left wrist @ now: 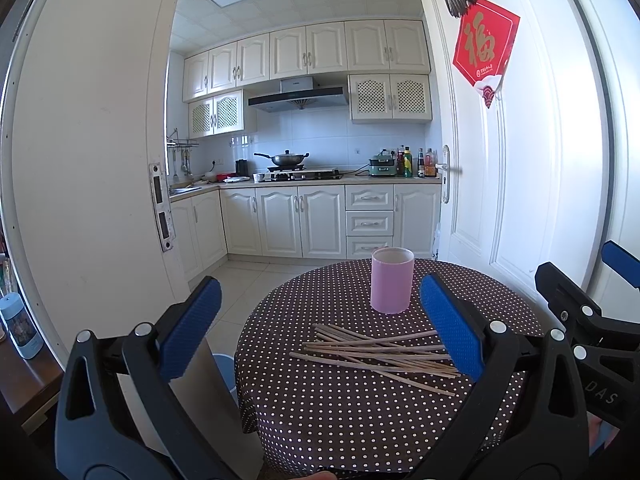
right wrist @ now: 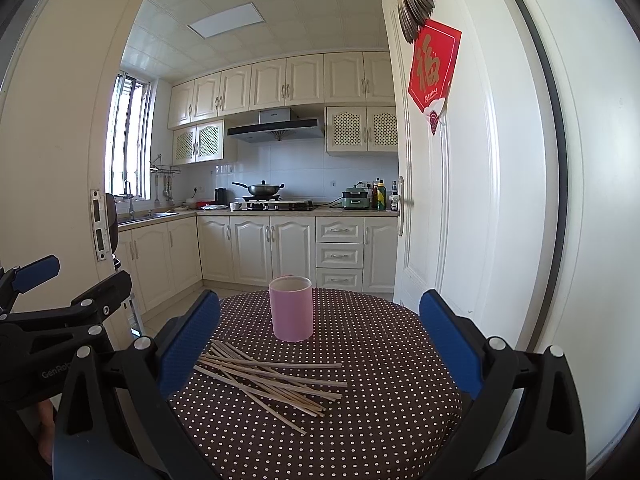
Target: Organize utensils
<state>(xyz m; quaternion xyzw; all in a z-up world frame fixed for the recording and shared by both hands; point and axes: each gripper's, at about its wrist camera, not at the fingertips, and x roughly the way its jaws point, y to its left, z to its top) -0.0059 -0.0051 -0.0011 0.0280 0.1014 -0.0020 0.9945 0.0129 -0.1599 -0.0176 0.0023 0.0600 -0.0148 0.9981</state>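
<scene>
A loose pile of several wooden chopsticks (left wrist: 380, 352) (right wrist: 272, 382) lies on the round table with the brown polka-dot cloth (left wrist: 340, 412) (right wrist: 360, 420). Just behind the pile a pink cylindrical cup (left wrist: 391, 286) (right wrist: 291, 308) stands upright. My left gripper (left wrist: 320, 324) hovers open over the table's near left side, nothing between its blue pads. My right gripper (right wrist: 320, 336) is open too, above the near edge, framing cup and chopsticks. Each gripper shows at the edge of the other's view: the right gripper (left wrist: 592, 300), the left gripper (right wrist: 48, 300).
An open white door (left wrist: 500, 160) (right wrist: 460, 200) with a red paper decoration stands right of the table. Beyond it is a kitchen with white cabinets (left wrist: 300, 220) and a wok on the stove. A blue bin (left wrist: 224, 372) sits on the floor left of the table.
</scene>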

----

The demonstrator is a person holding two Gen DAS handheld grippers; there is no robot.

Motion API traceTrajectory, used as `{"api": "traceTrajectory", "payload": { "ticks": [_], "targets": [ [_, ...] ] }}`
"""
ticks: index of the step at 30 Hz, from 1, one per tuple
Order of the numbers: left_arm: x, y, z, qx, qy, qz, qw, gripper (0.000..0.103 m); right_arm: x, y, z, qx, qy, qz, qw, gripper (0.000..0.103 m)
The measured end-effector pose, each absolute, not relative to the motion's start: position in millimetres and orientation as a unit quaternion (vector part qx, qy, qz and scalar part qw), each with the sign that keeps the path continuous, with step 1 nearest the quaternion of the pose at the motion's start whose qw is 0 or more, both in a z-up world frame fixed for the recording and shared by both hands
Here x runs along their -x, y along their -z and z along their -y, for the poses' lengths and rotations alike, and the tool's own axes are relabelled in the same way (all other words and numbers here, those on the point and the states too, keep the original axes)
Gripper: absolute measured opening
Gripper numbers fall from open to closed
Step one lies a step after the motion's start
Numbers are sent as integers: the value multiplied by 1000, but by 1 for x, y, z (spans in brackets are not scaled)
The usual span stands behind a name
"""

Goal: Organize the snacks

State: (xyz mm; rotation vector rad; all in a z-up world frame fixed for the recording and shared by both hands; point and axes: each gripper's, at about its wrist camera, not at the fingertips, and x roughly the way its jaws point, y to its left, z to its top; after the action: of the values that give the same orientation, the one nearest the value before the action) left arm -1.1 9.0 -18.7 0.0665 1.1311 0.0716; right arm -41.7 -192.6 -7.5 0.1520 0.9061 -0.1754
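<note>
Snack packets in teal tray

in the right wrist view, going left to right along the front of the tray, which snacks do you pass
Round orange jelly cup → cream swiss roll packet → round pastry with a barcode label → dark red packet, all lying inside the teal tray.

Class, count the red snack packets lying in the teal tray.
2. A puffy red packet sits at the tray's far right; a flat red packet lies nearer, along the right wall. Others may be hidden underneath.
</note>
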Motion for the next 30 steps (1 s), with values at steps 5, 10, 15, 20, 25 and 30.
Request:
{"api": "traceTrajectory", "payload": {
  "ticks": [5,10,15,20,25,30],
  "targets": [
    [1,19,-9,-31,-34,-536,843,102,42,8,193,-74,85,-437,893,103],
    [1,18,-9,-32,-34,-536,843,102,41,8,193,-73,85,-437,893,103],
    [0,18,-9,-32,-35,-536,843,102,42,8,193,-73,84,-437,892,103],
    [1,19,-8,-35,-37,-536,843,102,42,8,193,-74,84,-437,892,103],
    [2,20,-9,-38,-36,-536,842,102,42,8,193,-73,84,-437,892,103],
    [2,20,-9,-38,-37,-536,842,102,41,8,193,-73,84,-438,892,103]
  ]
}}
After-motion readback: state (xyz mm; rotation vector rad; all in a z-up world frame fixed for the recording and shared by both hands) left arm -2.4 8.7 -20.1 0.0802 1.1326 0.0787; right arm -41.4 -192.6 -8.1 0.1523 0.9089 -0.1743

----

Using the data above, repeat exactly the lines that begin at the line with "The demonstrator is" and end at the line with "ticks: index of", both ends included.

Task solution —
The demonstrator is a person holding two Gen DAS handheld grippers; there is no robot.

Motion API traceTrajectory, used as `{"api": "traceTrajectory", "payload": { "ticks": [_], "targets": [ [_, ...] ] }}`
"""
ticks: index of the step at 30 Hz, from 1, one per tuple

Nothing more is required for this exercise.